CSW has called on the Cuban leader, Raul Castro, to ensure that significant improvements are made in upholding religious freedom in 2013 after recording a dramatic increase in violations across the country as the government cracked down on religious organisations and individuals.
Church leaders in different parts of the country reported ongoing violations in the final weeks of the year. An unregistered Protestant church affiliated with the Apostolic Movement in Camaguey was threatened with demolition on 29 December. The following day, nine women affiliated with the Ladies in White movement in Holguin were arrested in the early hours of the morning and held in prison until Sunday morning Mass had ended.
CSW documented 120 reported cases of religious freedom in 2012, up from a total of 30 in 2011, some of which involved entire churches and denominations and hundreds of people. The number does not include the men and women who were arrested and imprisoned for the duration of Pope Benedict XVI’s visit in March which local human rights groups estimate to be upwards of 200.
While Roman Catholic churches reported the highest number of violations, mostly involving the arrest and arbitrary detention of parishioners attempting to attend church activities, other denominations and religious groups were also affected. Baptist, Pentecostal and Methodist churches in different parts of the country reported consistent harassment and pressure from state security agents. Additionally, government officials continued to refuse to register some groups, including the fast-growing Protestant network the “Apostolic Movement”, threatening affiliated churches with closure, and shut down a Mormon church in Havana which had been denied official recognition. One of the most severe cases involved the violent beating of Pentecostal pastor, Reutilio Columbie, in Moa, early in the year.

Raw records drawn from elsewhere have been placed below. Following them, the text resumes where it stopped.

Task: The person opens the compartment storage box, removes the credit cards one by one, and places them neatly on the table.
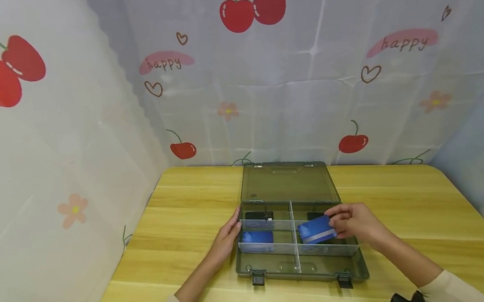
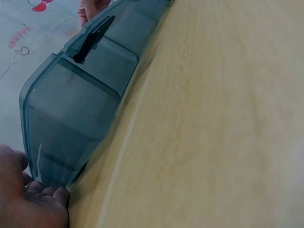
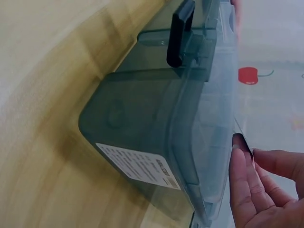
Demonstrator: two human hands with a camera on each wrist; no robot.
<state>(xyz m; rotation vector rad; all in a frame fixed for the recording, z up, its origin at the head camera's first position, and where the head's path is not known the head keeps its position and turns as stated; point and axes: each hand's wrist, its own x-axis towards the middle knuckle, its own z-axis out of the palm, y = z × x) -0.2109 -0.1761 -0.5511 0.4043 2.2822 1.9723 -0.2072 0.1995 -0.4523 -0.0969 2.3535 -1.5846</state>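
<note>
A smoky clear storage box (image 1: 272, 264) lies with its lid (image 1: 289, 183) folded back, its inside split into several compartments. My right hand (image 1: 354, 222) pinches a blue card (image 1: 316, 230) with a pale stripe between thumb and fingers, over the right middle compartment. In the right wrist view the card (image 3: 242, 144) shows edge-on at the box rim. My left hand (image 1: 226, 235) grips the left side of the box; the left wrist view has its fingers (image 2: 47, 195) at a corner. A black VIP card (image 1: 257, 216) lies at back left, another blue card (image 1: 257, 237) in front of it.
A black card (image 1: 315, 215) sits in the back right compartment, partly covered. Two dark latches (image 1: 258, 278) stick out at the box's front. The wooden table (image 1: 186, 198) extends around the box, with a cherry-print curtain (image 1: 265, 120) behind.
</note>
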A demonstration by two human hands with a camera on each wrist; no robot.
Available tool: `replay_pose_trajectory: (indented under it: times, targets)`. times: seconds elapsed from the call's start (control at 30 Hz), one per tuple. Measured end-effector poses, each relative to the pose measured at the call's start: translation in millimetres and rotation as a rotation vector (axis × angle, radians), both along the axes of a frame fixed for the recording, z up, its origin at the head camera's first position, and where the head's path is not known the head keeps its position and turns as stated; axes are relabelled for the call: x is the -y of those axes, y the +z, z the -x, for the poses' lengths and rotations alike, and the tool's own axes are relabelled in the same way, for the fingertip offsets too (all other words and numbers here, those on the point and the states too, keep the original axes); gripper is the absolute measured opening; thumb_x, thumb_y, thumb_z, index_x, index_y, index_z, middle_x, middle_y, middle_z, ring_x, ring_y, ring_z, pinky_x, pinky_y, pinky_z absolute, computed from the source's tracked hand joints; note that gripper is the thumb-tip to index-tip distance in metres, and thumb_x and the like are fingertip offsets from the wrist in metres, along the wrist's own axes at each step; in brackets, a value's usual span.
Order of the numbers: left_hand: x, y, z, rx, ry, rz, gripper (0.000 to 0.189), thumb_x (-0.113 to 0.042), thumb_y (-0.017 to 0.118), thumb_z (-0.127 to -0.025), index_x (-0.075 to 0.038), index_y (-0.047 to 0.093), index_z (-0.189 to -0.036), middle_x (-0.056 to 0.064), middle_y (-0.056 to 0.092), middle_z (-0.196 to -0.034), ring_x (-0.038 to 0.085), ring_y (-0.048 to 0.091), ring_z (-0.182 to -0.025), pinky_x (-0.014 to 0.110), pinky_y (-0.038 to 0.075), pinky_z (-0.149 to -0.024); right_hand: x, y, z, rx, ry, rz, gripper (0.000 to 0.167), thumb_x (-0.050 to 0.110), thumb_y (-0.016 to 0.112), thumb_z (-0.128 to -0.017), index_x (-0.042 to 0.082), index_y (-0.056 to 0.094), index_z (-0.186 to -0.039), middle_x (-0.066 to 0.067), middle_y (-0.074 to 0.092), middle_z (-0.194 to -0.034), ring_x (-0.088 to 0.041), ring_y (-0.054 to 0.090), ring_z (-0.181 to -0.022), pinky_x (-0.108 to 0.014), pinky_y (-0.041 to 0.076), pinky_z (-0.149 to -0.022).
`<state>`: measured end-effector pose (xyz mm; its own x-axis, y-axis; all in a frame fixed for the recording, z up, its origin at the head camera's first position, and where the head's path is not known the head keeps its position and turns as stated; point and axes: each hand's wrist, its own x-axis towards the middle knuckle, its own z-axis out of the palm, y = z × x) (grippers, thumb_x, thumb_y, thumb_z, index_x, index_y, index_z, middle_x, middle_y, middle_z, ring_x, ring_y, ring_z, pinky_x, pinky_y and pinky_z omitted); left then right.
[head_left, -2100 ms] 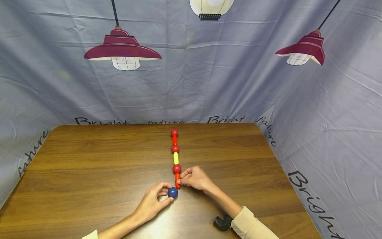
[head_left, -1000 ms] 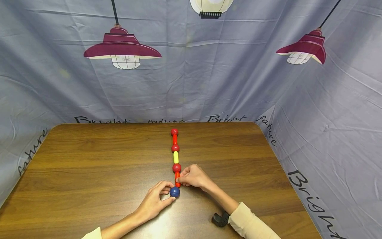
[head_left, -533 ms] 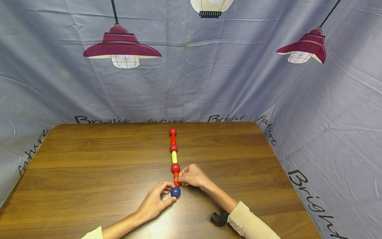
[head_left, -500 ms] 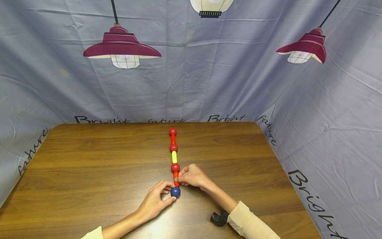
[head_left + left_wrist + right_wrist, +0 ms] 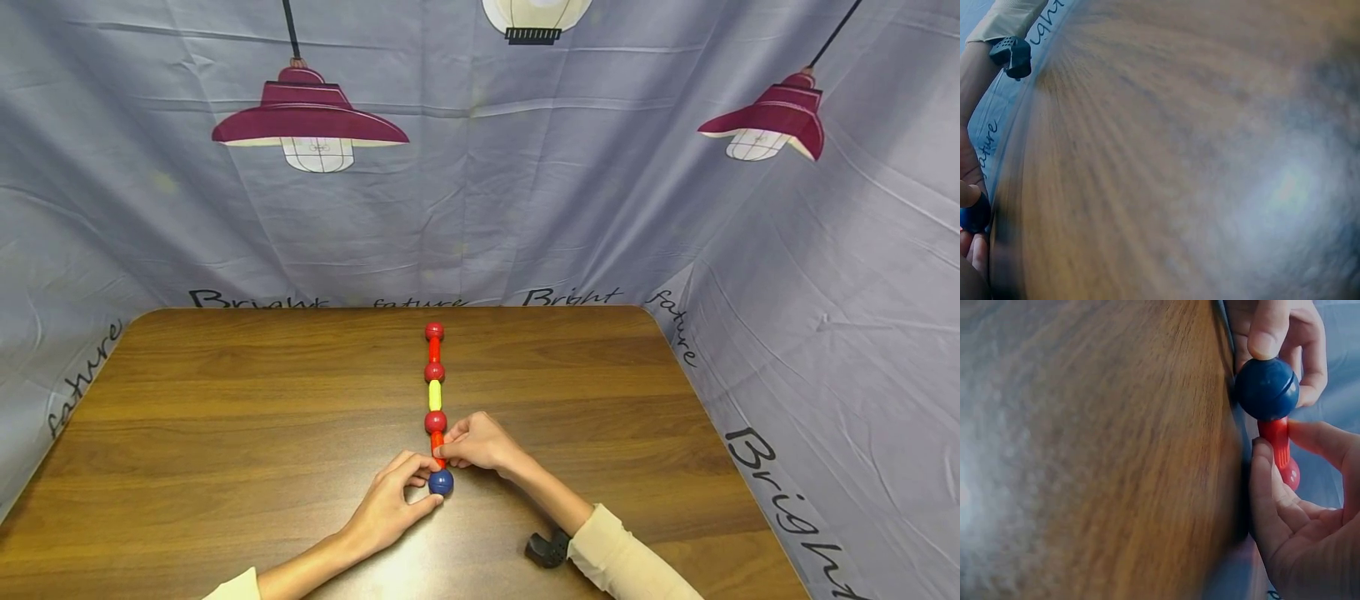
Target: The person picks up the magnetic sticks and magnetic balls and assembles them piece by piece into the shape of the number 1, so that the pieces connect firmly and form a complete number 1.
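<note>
A straight chain of balls and short rods lies on the table, running toward the far edge. At its near end is a blue ball (image 5: 441, 482), which my left hand (image 5: 392, 498) pinches between thumb and fingers. My right hand (image 5: 483, 443) pinches the red rod (image 5: 438, 439) touching that ball. Beyond it come a red ball (image 5: 435, 422), a yellow-green rod (image 5: 435, 396) and another red ball (image 5: 434, 372). A further red rod (image 5: 434, 350) leads to the last red ball (image 5: 434, 332). In the right wrist view, the blue ball (image 5: 1267, 389) meets the rod's end.
The wooden table (image 5: 262, 400) is backed by a grey-blue curtain (image 5: 450, 208) printed with lamps. A small black device (image 5: 547, 550) is on my right wrist, by the beige sleeve cuff.
My left hand has brought the blue ball right and against the near red rod's end. The rest of the chain has swung slightly left, with my right hand still pinching that rod.
</note>
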<state>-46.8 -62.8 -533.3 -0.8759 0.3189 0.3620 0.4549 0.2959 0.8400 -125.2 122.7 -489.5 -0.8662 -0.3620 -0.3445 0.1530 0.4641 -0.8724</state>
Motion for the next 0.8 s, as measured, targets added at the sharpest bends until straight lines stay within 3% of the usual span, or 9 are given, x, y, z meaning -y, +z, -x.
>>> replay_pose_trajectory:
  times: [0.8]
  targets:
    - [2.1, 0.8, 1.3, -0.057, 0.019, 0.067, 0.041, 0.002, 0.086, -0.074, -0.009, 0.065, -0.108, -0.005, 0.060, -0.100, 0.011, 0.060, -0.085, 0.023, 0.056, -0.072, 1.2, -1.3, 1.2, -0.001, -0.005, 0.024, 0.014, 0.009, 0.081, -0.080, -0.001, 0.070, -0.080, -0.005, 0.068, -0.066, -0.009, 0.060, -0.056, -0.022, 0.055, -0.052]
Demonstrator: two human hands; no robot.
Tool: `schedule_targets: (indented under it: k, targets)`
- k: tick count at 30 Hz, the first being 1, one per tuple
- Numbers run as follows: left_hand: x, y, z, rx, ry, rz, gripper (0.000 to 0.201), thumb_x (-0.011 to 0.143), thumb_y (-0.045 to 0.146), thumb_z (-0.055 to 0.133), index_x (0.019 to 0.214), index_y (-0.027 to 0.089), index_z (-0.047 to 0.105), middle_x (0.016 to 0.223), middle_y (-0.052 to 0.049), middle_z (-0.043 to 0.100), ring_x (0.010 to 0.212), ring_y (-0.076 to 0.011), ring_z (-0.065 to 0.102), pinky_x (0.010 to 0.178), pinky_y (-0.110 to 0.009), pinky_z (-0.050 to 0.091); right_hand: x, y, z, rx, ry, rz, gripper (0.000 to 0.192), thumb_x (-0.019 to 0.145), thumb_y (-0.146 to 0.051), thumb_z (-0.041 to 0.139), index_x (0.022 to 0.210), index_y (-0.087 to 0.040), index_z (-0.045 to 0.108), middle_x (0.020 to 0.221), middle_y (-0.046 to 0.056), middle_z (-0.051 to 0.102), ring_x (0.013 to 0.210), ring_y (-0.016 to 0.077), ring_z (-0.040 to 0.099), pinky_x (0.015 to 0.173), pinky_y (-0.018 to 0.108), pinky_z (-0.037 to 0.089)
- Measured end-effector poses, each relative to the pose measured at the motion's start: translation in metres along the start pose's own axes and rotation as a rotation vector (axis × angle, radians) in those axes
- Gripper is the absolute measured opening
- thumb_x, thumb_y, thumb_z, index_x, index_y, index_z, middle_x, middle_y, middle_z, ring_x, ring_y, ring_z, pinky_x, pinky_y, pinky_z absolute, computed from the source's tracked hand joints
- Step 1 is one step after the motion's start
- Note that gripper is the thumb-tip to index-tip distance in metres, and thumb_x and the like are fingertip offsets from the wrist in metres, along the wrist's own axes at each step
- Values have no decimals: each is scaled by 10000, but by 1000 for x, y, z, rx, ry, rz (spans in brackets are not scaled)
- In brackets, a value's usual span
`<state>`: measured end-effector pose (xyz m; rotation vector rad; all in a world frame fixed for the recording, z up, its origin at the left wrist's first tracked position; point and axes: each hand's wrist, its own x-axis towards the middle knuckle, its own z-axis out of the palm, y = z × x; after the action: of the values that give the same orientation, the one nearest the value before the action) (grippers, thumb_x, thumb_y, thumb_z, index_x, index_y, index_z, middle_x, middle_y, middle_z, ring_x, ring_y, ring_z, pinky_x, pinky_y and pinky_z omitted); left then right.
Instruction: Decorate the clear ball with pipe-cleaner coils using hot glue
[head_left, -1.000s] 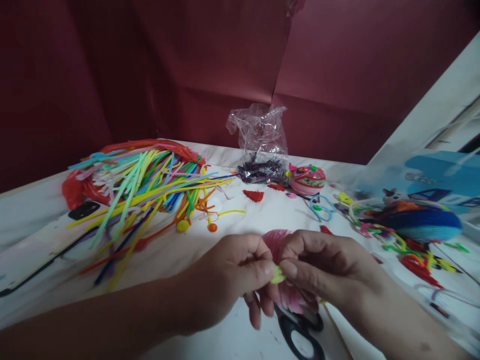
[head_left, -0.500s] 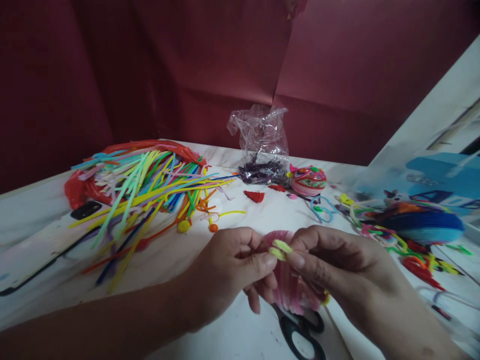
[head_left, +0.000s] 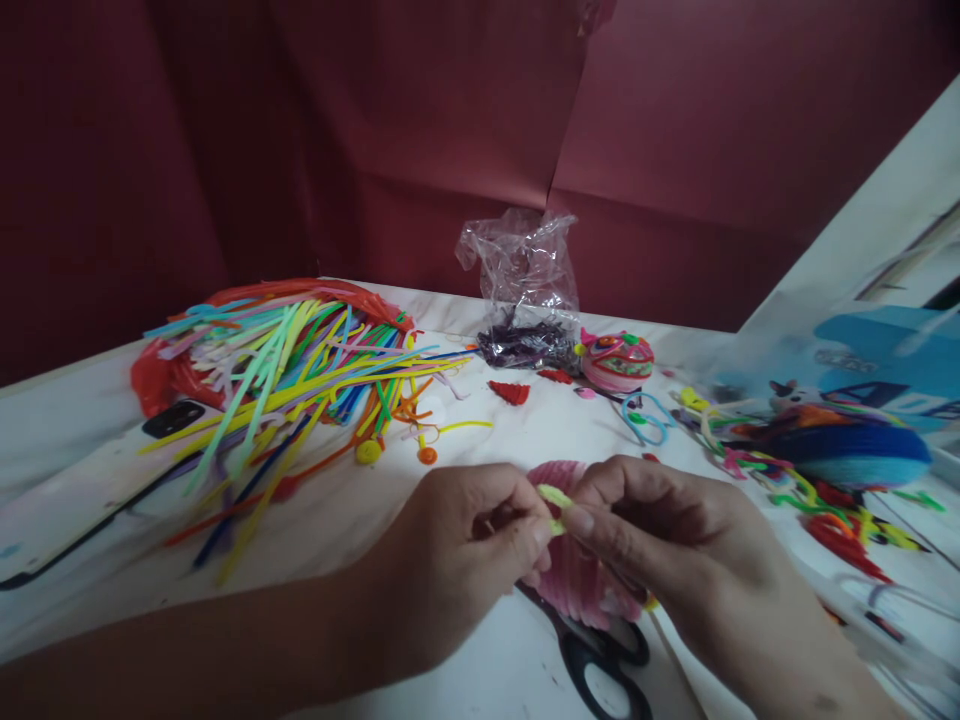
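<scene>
Between the fingertips of both hands is a short, bent, pale yellow pipe cleaner [head_left: 555, 497]. My left hand [head_left: 469, 545] is closed, pinching its left end with thumb and forefinger. From the other side my right hand [head_left: 664, 540] pinches it as well, its thumb against the lower part. Behind and below the fingers sits a pink fuzzy piece wrapped in pipe cleaners [head_left: 574, 580], partly covered by the hands. Black-handled scissors [head_left: 600, 665] lie on the table under it, their blades partly hidden.
A heap of colourful pipe cleaners [head_left: 300, 350] spreads across the left, beside a phone [head_left: 82, 490]. At the back stand a clear plastic bag [head_left: 529, 290] and a pink decorated ball [head_left: 619, 360]. A blue fuzzy piece [head_left: 855, 455] and loose scraps lie right. Red triangles [head_left: 510, 392] lie mid-table.
The left fingers have curled tighter around the yellow pipe cleaner, covering more of it. The hands have shifted slightly; the other things stay in place.
</scene>
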<state>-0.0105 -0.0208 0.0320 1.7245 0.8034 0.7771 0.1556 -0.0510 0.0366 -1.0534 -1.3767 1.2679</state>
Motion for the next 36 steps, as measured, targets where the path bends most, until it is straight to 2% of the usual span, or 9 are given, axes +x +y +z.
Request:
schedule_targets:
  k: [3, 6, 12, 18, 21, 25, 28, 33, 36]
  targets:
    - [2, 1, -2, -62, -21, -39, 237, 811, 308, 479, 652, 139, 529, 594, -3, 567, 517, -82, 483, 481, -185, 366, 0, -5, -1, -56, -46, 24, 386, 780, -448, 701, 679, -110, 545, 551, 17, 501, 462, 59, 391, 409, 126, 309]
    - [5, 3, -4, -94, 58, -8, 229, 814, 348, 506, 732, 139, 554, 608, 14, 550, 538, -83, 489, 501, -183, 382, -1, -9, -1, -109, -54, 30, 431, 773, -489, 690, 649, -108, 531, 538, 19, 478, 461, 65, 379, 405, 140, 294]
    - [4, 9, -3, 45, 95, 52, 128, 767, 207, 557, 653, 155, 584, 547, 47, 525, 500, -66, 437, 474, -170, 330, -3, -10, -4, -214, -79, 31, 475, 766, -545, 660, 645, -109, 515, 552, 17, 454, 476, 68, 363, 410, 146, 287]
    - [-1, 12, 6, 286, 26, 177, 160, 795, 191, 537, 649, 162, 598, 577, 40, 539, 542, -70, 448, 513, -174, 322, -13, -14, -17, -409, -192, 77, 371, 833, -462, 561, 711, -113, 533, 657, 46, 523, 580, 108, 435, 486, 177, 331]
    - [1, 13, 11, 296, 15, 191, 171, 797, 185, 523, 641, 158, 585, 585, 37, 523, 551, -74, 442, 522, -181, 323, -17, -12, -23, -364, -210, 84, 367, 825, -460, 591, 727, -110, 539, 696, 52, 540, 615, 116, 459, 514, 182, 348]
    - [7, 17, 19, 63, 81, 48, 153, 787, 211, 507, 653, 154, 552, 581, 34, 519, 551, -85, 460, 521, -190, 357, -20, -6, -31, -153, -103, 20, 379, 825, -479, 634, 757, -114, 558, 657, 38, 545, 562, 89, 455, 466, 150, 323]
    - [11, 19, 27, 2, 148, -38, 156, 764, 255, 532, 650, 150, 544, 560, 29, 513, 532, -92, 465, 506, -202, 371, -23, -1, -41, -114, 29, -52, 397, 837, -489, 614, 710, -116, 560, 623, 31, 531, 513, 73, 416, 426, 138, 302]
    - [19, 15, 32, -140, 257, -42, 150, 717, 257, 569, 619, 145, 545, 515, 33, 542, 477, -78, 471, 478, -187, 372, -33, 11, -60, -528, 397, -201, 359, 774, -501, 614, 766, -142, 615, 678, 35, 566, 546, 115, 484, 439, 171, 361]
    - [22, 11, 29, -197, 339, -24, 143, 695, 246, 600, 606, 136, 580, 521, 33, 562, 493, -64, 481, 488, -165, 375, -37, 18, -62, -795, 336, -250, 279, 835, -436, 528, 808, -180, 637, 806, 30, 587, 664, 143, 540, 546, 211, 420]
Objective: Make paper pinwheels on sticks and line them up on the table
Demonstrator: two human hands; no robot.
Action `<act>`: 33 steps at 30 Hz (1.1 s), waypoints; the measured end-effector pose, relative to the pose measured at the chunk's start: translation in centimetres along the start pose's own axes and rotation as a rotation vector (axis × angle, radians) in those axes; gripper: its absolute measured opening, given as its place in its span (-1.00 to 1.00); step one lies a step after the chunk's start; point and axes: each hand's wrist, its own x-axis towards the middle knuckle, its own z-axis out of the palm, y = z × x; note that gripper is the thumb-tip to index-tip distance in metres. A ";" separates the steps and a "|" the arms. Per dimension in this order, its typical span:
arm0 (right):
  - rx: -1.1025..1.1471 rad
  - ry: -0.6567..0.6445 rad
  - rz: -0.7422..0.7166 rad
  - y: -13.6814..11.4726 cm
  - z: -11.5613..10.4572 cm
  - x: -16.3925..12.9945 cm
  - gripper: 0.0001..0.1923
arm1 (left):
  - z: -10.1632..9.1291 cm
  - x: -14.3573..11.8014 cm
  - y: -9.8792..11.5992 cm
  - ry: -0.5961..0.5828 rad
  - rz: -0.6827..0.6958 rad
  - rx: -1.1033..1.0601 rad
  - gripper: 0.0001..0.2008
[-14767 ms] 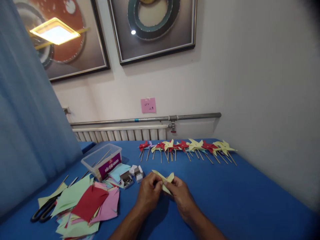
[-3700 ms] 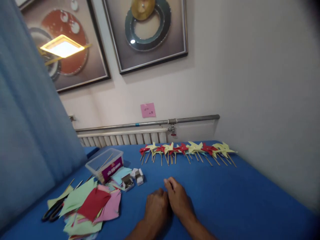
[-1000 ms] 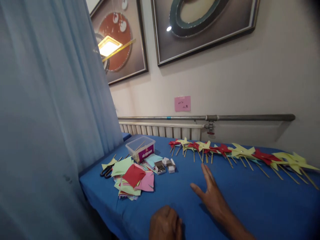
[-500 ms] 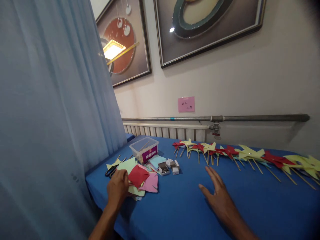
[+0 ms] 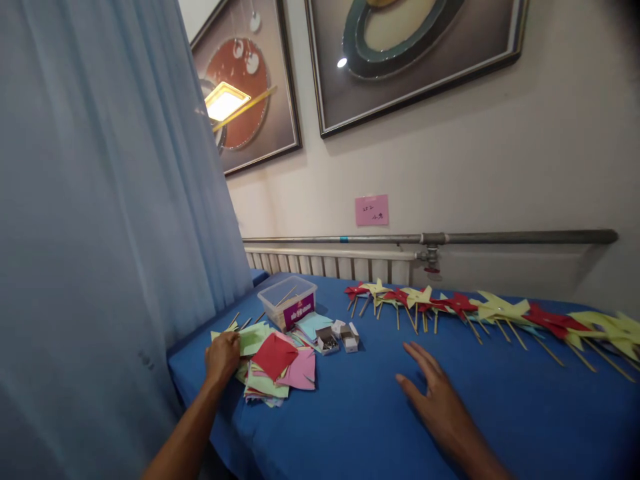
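One left hand [image 5: 223, 356], shifted farther left, at green paper [image 5: 255, 337]

Worktop [image 5: 360, 423], middle: open strip between the paper pile [image 5: 276, 360] and the right hand [image 5: 427, 390]
Left hand [image 5: 223, 357]: curtain [image 5: 125, 200] to its left, pile at its right
Behind pile: tub [image 5: 299, 309] and small boxes [image 5: 349, 339] block
Beyond right hand: pinwheels [image 5: 459, 304] in a row, sticks jutting nearward
Boxes to pinwheels: narrow gap
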 end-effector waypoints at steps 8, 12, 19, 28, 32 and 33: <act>0.053 0.008 -0.005 -2.6 -0.5 -0.6 -0.48 | -0.1 -1.0 4.3 0.207 -0.159 -0.602 -0.60; 0.199 -0.035 0.037 -3.7 -0.3 -1.2 -0.52 | 0.7 -4.1 10.3 0.122 -0.038 -0.795 -0.61; 0.919 -0.160 0.316 -5.7 0.4 -1.5 -0.39 | 4.8 -12.7 23.6 0.196 0.919 -0.437 -0.73; 1.299 0.099 0.528 -3.0 -2.9 -0.3 -0.58 | 8.5 -14.7 29.0 0.135 1.112 -0.576 -0.87; 1.348 -0.020 0.559 -3.3 -3.6 -0.9 -0.47 | 9.1 -12.3 27.8 -0.133 0.674 -0.820 -0.76; 1.344 -0.050 0.551 -3.5 -3.7 -1.0 -0.44 | 9.3 -11.9 27.4 -0.254 0.573 -0.883 -0.74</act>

Pastor Columbie suffered permanent brain damage as a result of the beating which he believes to have been orchestrated by local Communist Party officials. To date, no investigation into the beating has been carried out.
There were some improvements in the exercise of religious freedom inside Cuban prisons, however, even these were marred by government interference. A number of Protestant members of the clergy, appointed by their respective denominations to carry out prison ministry, were arbitrarily denied permission to join prison ministry teams. In addition, in the Provincial Youth Prison in Santa Clara only fourteen prisoners were permitted to participate in Christmas services. Forty prisoners, all practicing Christians, had requested permission to do so.
Mervyn Thomas, Chief Executive of CSW, said: “We are deeply concerned by the rapid deterioration in religious freedom over the past year in Cuba. Despite promises of privileges to some religious groups, Sunday after Sunday the government continues to violate the most basic of rights: the right to freely participate in religious services and form part of a religious community without interference. Unregistered religious groups and registered groups that have resisted government pressure have come under intense pressure, been subjected to harassment and in the worst cases come under physical attack or seen their buildings confiscated. The Cuban government’s claims of reform and respect for human rights cannot be taken seriously unless these violations are addressed and real protections for religious freedom for all put in place. We urge Raul Castro to make this a priority of the government in 2013.”